* To do
Copy the final lines exactly, starting at the one that contains "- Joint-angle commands" and ending with the last line of the listing below. Pictures are not part of the copy.

* Exercise data
┏━━
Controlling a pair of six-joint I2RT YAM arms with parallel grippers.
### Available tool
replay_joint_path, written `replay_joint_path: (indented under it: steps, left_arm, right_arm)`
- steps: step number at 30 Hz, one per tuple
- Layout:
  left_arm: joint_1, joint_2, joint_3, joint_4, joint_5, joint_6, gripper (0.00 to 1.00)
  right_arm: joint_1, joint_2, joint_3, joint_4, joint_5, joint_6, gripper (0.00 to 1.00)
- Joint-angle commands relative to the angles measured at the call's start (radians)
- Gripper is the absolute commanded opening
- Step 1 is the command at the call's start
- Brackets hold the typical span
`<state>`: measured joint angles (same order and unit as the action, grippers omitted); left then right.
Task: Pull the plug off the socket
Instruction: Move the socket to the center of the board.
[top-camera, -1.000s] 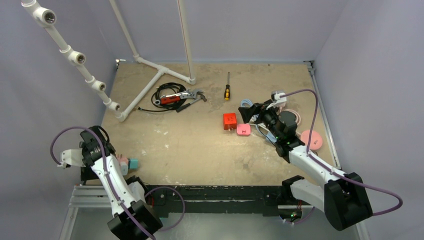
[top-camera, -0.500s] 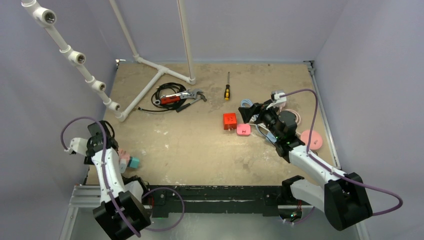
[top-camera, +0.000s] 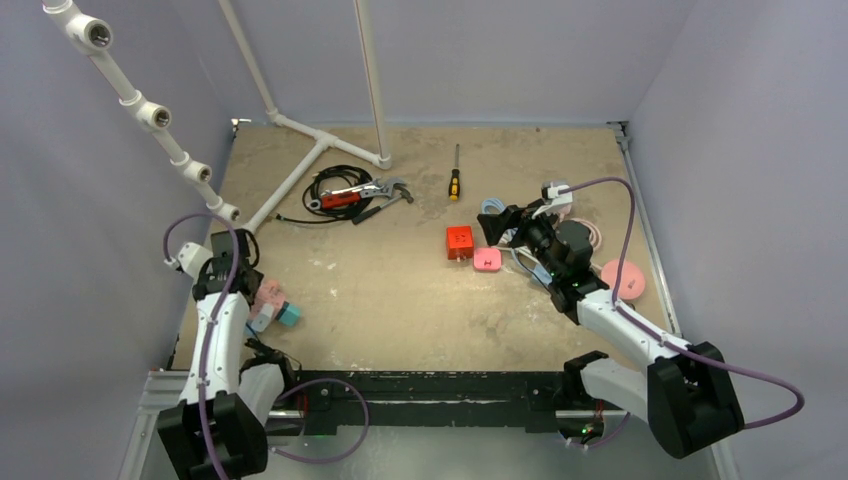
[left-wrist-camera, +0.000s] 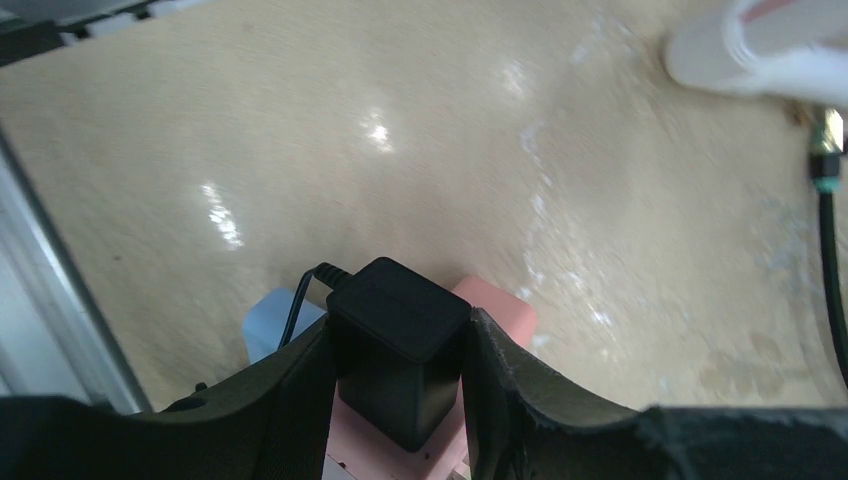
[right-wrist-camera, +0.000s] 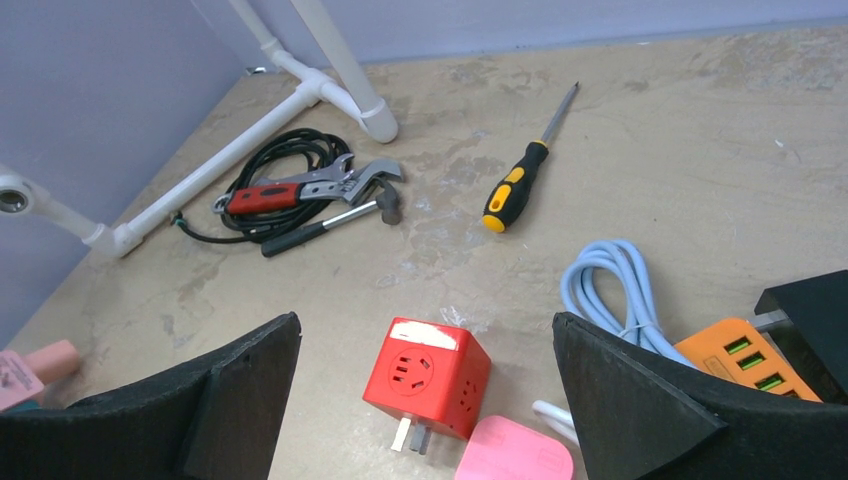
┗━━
* Output for this task
- Joint-angle commands relative to the angles measured at the call's start (radians)
- Gripper is the absolute commanded opening
- Step 1 is the command at the call's start
- Brackets hold the typical span
`<state>`: measured joint angles (same order and unit as the action, grippers omitted); left then right.
Task: Pull the plug off the socket
Instruction: Move the socket to the center of the board.
[top-camera, -1.000s] 
[top-camera, -0.500s] 
[top-camera, +0.000s] 
[left-wrist-camera, +0.000s] 
[right-wrist-camera, +0.000s] 

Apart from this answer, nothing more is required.